● What the task requires
Take the material below and output exactly the run of lines from the one containing "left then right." down to the one containing "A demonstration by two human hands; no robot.", with both included.

● Data section
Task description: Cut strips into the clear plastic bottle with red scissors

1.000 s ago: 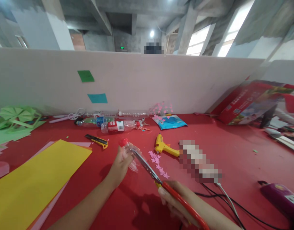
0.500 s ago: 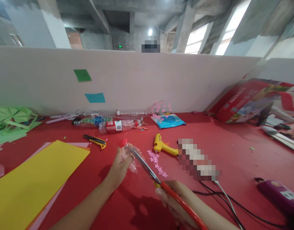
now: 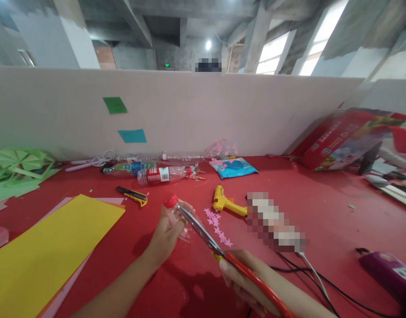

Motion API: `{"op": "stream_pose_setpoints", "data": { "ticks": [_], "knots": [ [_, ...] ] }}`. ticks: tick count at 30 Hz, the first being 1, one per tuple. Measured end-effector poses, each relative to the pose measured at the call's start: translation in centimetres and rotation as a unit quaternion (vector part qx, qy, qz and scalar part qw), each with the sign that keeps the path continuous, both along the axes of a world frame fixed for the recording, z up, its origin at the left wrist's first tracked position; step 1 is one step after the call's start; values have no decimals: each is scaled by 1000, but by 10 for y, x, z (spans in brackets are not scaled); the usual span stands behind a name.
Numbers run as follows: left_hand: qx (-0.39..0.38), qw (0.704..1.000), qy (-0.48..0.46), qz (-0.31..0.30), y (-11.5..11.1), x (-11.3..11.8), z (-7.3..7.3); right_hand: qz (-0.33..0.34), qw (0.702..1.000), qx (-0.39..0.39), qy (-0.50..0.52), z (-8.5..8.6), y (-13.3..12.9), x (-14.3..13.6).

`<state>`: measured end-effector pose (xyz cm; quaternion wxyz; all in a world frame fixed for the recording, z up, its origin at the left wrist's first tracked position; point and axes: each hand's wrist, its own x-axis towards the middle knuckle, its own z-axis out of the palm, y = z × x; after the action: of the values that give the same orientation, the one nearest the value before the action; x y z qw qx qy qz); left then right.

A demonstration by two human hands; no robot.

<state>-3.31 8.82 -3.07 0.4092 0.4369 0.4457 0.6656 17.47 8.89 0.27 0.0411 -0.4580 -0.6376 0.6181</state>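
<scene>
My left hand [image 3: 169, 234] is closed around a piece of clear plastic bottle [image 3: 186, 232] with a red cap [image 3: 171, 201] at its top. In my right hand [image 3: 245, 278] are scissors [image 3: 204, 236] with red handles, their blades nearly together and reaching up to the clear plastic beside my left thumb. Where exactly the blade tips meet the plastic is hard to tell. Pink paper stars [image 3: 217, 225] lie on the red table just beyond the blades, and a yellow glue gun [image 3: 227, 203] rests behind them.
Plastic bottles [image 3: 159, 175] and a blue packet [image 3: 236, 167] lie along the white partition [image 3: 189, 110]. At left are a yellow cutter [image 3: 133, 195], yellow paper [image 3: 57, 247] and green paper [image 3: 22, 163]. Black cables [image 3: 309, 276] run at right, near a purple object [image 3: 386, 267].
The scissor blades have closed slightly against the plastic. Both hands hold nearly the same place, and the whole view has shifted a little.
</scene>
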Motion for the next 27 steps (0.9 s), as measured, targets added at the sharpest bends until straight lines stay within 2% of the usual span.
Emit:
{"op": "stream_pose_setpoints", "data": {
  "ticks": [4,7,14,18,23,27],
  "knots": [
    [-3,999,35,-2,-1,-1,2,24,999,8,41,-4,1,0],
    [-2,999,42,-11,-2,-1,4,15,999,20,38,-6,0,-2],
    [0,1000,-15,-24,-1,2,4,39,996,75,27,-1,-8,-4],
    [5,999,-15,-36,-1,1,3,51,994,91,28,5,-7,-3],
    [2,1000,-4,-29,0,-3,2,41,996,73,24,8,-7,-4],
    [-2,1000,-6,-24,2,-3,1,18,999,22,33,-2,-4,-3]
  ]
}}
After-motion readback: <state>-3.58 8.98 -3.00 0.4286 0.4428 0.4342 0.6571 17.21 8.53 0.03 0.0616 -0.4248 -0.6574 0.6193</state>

● Solution
`<state>`: measured end-effector pose (xyz cm; quaternion wxyz; all in a world frame fixed for the recording, z up, its origin at the left wrist's first tracked position; point and axes: each hand's wrist, its own x-axis towards the middle knuckle, its own z-axis out of the palm, y = z × x; after the action: of the values that give the same orientation, the one nearest the value before the action; x y z qw qx qy qz); left then right.

A demonstration by two human hands; no robot.

This concludes the output.